Rafael merupakan ayah dari Mario Dandy Satrio (MDS). Pelaku kasus penganiayaan terhadap pengurus GP Ansor Jonathan Latumahina yang terjadi di Pesanggrahan, Jakarta Selatan.


Ia menyebut pemeriksaan itu dilakukan, lantaran KPK curiga karena memiliki harta kekayaan yang luar biasa. Meski hanya menjabat sebagai pejabat eselon III Kabag Umum Kanwil Ditjen Pajak Jakarta Selatan II.


"Dengan profil yang bersangkutan, profilnya enggak match yang cuma pegawai eselon III," ucapnya. Pihaknya ingin mengetahui asal harta kekayaan yang dimiliki Rafael tersebut.


"Kita ingin harta kekayaan itu dapat dipertanggungjawabkan yang bersangkutan," ujarnya. Selain itu, ia mencurigai tidak semua hartanya dilaporkan dalam LHKPN termasuk mobil Jeep Rubicon yang dikendarai anaknya.


Dalam kesempatan ini, Pahala menyebut penerapan Undang-Undang Nomor 28 Tahun 1999 sangat lemah. Hal itu lantaran dalam undang-undang itu dalam pelaporan LHKPN yang tidak sesuai hanya mendapatkan sanksi administrasi.
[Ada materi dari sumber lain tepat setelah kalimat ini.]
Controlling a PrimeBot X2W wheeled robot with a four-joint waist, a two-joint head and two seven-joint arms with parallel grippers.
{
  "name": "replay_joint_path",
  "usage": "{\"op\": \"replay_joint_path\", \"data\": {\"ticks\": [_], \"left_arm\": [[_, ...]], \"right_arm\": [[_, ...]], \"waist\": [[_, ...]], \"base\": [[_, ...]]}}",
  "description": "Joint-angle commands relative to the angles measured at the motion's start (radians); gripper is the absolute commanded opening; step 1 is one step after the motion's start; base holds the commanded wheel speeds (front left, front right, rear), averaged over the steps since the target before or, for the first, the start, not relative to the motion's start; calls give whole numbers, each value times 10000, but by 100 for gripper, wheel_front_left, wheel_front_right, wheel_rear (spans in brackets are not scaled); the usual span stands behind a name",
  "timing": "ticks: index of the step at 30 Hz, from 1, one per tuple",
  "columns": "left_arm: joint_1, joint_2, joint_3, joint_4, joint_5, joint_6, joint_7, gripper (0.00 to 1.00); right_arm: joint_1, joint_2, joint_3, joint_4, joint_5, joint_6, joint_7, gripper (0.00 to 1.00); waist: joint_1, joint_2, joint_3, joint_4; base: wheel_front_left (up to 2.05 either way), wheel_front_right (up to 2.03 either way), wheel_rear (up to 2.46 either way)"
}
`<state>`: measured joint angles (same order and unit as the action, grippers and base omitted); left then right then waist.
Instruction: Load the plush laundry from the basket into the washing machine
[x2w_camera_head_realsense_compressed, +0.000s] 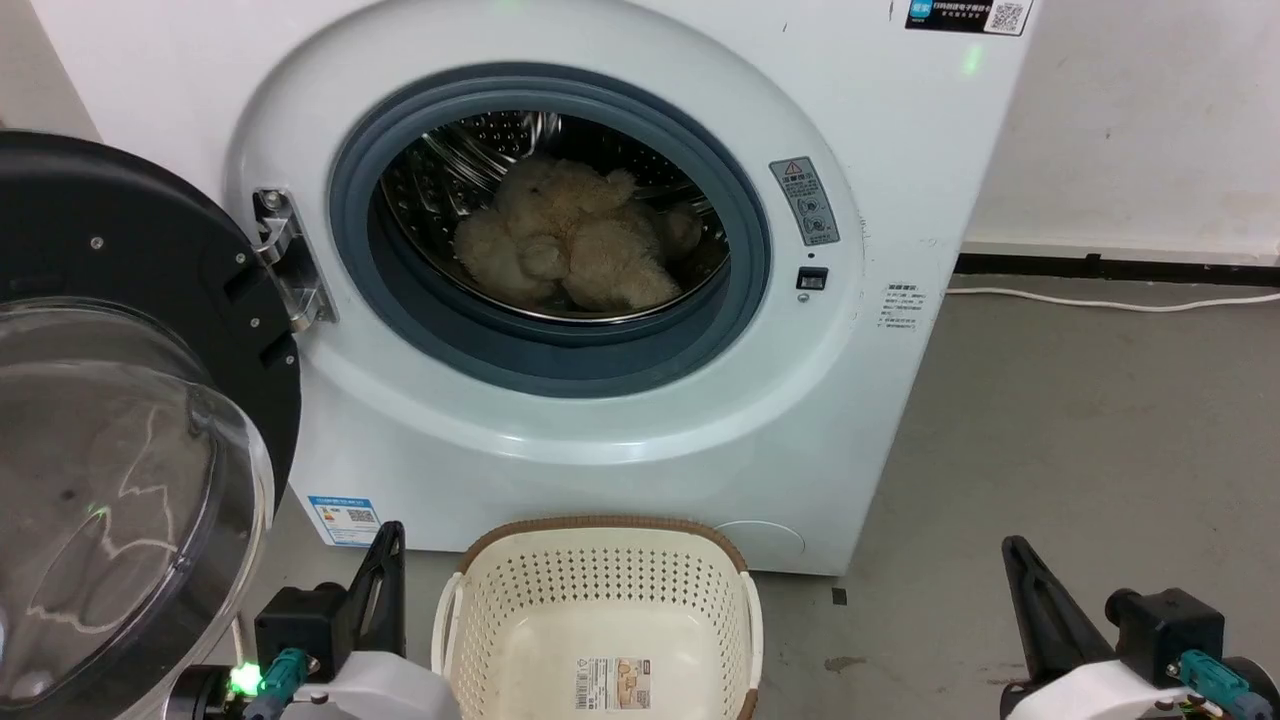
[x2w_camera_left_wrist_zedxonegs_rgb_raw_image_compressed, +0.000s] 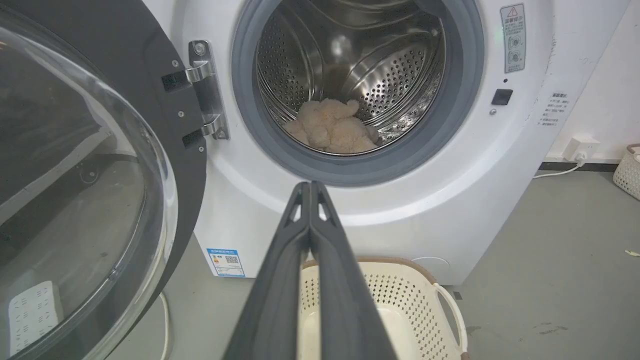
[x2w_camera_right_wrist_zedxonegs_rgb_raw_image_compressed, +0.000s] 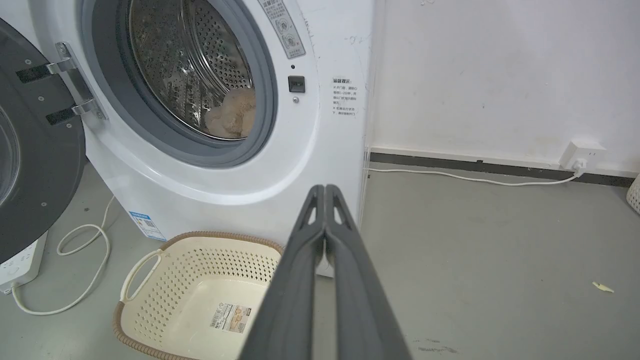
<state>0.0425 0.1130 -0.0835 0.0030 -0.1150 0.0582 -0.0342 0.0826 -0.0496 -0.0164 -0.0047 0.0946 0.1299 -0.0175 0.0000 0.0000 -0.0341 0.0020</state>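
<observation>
Cream-beige fur first: plush laundry (x2w_camera_head_realsense_compressed: 570, 245) heaped at 6 o'clock in the steel drum (x2w_camera_head_realsense_compressed: 470, 160), well inside the grey door seal (x2w_camera_head_realsense_compressed: 350, 230), nothing seen hanging over the lip. Around it, white washing machine (x2w_camera_head_realsense_compressed: 560, 450), with the clear-domed door (x2w_camera_head_realsense_compressed: 130, 420) swung out on its hinge (x2w_camera_head_realsense_compressed: 290, 260) at 9 o'clock of the opening. On the floor (x2w_camera_head_realsense_compressed: 1050, 430) at 6 o'clock of the machine and just in front of it, basket (x2w_camera_head_realsense_compressed: 600, 590) with bare bottom, label (x2w_camera_head_realsense_compressed: 612, 683) only. Judged: loading step as good as done, toy in and basket emptied. Little left for the task as worded, unless door-closing is included. Would then call for the left arm to get behind the door's outer edge at 9 o'clock and sweep it toward the seal, minding the hinge side and the basket below. Left gripper (x2w_camera_head_realsense_compressed: 392, 537) at 9 o'clock of the basket, close beside it. Right gripper (x2w_camera_head_realsense_compressed: 1012, 547) at 3 o'clock, farther off. Both pairs of fingers pressed together tip to tip in the wrist views, holding nothing. Toy at 12 o'clock from either pair, higher and well apart, down in the drum, not between any jaws nor touching them.
</observation>
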Motion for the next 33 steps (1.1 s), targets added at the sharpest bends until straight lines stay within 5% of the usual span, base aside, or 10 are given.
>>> {"op": "replay_joint_path", "data": {"ticks": [1, 33], "left_arm": [[-133, -44, 72, -21, 120, -68, 49, 0], [-359, -495, 662, -28, 915, -465, 276, 0]], "right_arm": [[-184, -4, 25, 30, -114, 5, 54, 0], [-680, -6, 132, 43, -757, 7, 148, 0]], "waist": [[0, 0, 11, -1], [0, 0, 266, -15]], "base": [[0, 0, 0], [0, 0, 0]]}}
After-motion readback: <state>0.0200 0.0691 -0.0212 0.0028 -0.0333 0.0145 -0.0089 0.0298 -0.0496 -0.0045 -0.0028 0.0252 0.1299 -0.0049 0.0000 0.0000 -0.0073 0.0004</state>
"Regulasi kita tentang LHKPN sangat lemah ada UU 28 Tahun 1999 kalau tidak menyampaikan sanksinya administrasi dilakukan oleh atasan," ujarnya. Selain itu, kata dia, dalam penerapan undang-undang itu, jika dalam penyampaian LHKPN yang tidak menyebutkan besaran harta kekayaannya tidak disebut sanksinya. 


"Menyampaikan tidak disebut angkanya, tidak disebut juga sanksinya. Dan menyampaikan tidak lengkap, tidak disebut juga sanksinya," kata Pahala.  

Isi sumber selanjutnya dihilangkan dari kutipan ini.